> **Exercise objective**
Count every line in the entries below that contains the word "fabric", and give only that number.

------------------------

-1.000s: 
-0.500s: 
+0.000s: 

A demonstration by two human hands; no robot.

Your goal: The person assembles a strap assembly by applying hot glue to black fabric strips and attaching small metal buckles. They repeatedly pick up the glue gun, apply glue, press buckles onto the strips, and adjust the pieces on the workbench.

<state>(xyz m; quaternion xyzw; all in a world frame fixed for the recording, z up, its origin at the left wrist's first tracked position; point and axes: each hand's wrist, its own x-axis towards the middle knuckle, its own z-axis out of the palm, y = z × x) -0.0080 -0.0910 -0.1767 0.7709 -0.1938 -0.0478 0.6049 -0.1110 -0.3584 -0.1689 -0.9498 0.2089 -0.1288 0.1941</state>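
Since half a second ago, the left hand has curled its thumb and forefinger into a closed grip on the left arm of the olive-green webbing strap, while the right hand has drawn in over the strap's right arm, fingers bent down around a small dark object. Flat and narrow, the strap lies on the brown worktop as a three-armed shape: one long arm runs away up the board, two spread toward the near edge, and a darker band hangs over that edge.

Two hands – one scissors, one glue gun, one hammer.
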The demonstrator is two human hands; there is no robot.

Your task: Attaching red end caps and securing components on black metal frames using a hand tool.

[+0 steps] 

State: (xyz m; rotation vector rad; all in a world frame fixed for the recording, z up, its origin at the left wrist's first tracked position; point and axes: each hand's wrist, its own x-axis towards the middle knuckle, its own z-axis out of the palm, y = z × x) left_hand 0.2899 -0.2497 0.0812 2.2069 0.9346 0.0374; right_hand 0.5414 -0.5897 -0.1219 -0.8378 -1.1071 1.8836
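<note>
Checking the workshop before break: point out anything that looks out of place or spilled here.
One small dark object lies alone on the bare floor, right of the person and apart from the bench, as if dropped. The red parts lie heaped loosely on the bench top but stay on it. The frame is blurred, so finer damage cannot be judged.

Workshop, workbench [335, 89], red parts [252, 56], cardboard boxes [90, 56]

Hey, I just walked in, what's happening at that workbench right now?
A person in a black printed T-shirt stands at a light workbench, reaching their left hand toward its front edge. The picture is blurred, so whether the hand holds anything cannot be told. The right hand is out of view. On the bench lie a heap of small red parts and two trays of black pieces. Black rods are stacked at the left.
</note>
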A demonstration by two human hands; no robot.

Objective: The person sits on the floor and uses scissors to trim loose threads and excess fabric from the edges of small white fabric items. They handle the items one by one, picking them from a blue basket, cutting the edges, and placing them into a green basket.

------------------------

> **Response to this task**
2